◆ Task instructions ◆
Count how many lines of the material below have the word "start" and give only the number.

◆ Supplied data ◆
╔══
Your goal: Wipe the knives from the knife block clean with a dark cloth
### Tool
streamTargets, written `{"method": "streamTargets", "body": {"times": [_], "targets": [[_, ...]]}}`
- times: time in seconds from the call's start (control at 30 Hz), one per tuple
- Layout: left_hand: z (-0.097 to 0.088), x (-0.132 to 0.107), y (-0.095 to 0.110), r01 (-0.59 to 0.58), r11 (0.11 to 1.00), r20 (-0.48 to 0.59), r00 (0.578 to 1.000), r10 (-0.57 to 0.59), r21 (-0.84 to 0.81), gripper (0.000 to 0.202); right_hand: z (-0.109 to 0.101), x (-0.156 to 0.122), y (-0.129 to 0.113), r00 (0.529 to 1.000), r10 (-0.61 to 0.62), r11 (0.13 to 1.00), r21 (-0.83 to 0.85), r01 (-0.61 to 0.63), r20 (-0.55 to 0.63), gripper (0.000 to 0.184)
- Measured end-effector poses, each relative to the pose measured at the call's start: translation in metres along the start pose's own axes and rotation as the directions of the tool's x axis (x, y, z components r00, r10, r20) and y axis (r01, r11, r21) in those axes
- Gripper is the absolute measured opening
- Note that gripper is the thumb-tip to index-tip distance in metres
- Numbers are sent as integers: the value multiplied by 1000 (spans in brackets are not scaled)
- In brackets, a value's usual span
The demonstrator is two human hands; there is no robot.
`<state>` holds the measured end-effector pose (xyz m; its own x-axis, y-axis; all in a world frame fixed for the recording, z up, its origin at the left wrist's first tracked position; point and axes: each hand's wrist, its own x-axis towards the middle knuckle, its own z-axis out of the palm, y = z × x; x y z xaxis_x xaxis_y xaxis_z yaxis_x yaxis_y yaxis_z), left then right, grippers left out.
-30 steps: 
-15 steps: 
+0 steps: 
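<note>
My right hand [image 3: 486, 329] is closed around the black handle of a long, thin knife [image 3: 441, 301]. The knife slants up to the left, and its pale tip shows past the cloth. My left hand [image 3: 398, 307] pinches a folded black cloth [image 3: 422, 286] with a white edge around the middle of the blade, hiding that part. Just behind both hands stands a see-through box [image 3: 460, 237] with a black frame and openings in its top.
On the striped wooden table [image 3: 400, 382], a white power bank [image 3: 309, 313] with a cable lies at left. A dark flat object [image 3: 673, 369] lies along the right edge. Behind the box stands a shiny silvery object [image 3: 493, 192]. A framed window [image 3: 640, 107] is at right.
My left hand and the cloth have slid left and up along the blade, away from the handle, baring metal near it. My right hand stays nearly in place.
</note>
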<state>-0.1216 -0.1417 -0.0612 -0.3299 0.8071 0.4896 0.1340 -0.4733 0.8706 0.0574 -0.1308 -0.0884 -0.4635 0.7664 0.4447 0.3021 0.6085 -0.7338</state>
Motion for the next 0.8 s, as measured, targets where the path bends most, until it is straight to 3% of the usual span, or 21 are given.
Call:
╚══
◆ Exercise answer ◆
2